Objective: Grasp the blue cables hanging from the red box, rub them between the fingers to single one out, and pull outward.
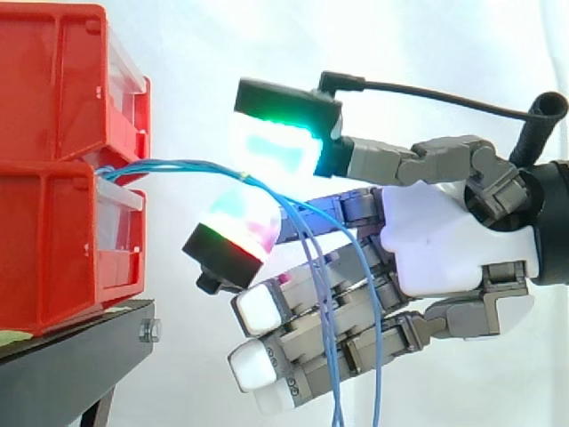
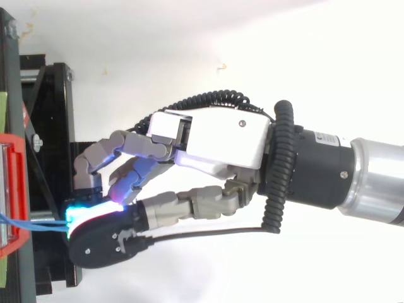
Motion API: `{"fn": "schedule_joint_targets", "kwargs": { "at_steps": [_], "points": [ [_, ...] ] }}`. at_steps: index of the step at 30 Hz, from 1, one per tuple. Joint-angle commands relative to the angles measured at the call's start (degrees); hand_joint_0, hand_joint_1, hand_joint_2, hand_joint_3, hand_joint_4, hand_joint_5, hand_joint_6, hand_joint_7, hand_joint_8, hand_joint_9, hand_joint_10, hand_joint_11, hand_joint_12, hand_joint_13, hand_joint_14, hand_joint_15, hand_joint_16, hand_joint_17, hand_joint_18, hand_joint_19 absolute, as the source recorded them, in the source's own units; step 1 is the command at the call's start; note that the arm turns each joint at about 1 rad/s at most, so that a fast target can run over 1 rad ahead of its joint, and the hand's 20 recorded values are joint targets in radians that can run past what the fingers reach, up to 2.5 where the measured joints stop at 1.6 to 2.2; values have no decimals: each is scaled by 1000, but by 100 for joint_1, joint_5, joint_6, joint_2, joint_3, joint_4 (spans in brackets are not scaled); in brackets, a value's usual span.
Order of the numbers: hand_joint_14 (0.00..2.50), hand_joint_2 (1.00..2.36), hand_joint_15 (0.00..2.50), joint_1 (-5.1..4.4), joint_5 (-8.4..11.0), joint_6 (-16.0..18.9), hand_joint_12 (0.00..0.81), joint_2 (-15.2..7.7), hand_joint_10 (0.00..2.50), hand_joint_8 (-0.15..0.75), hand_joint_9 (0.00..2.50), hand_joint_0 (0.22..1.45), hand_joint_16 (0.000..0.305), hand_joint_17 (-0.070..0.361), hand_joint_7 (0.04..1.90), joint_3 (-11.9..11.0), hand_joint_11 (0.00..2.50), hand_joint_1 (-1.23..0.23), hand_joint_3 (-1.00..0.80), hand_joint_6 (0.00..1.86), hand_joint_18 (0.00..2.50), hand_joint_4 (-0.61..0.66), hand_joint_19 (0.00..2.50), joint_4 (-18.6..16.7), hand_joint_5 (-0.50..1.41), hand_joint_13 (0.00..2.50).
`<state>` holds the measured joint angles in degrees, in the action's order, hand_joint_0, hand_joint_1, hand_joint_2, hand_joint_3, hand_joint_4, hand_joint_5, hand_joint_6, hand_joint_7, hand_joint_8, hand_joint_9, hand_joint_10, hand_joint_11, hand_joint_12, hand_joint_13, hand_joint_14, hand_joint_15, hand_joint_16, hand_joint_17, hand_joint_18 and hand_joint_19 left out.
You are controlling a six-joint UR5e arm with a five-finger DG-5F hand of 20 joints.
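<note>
The white curtain (image 1: 418, 44) backed the whole scene, and the UR5e arm (image 2: 372, 183) reached in level from the right, which put the hand at the height of the bins. Two red bins stood stacked at the right-hand edge of the black stand (image 1: 80, 356), the upper red bin (image 1: 53, 80) over the lower red bin (image 1: 44, 258), their open fronts turned toward the arm so that the cables could spill out that way. The hand (image 1: 444, 240) was held just off the bin fronts, not touching them, palm side-on and fingers (image 1: 276, 142) aimed at the bins. Two of its glowing pads, a green-lit one above and a magenta-and-cyan one below, were closed toward each other with the blue cables (image 1: 178, 166) caught between them; the pinch looked narrow and light, probably loose enough for the strands to slide against one another when rubbed. The remaining fingers were half-curled below, holding nothing, out of the way of the pinch. The blue cables left the seam where the two bins met, ran in a shallow arc to the pinch, then dropped in loose strands in front of the lower fingers. Several strands were in the pinch together, so singling one out seemed not yet done, and the slack arc suggested no outward pull had begun.
</note>
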<state>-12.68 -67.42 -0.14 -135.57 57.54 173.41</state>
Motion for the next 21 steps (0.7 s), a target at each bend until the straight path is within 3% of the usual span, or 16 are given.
{"fn": "schedule_joint_targets", "kwargs": {
  "at_steps": [1, 7, 12, 21],
  "points": [
    [18, 1012, 490, 2, 1, -3, 371, 4, 17, 274, 965, 571, 52, 117, 1132, -6, 548, -650, -211, 876, 547, 69, 399, 0, -121, 739],
    [19, 1014, 496, 2, 1, -3, 365, -5, 16, 270, 915, 591, 52, 116, 994, -6, 561, -752, -123, 918, 562, 58, 381, 0, -142, 743],
    [19, 1017, 495, 2, 1, -3, 338, 4, 17, 239, 862, 631, 47, 105, 1068, -6, 562, -814, -136, 928, 537, -58, 385, 0, -160, 719],
    [21, 1004, 481, -7, 1, 6, 324, -5, 18, 214, 839, 718, 43, 97, 970, -6, 557, -869, -461, 936, 559, -126, 365, 0, -162, 710]
  ]
}}
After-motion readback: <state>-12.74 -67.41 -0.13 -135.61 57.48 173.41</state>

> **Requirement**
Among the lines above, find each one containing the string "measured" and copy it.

> **Task result**
Motion API: `{"fn": "schedule_joint_targets", "kwargs": { "at_steps": [_], "points": [ [_, ...] ] }}`. at_steps: index of the step at 30 Hz, from 1, one per tuple. Joint-angle commands relative to the angles measured at the call's start (degrees); hand_joint_0, hand_joint_1, hand_joint_2, hand_joint_3, hand_joint_4, hand_joint_5, hand_joint_6, hand_joint_7, hand_joint_8, hand_joint_9, hand_joint_10, hand_joint_11, hand_joint_12, hand_joint_13, hand_joint_14, hand_joint_15, hand_joint_16, hand_joint_17, hand_joint_18, hand_joint_19 absolute, as the source recorded them, in the source's own units; step 1 is the command at the call's start; note that the arm turns each joint at about 1 rad/s at most, so that a fast target can run over 1 rad ahead of its joint, and the hand's 20 recorded values are joint targets in radians that can run past what the fingers reach, up to 2.5 where the measured joints stop at 1.6 to 2.2; values have no decimals: each is scaled by 1000, but by 100 for joint_1, joint_5, joint_6, joint_2, joint_3, joint_4 (spans in brackets are not scaled); in brackets, a value's usual span.
`<state>` holds the measured joint angles in degrees, in the action's order, hand_joint_0, hand_joint_1, hand_joint_2, hand_joint_3, hand_joint_4, hand_joint_5, hand_joint_6, hand_joint_7, hand_joint_8, hand_joint_9, hand_joint_10, hand_joint_11, hand_joint_12, hand_joint_13, hand_joint_14, hand_joint_15, hand_joint_16, hand_joint_17, hand_joint_18 and hand_joint_19 left out.

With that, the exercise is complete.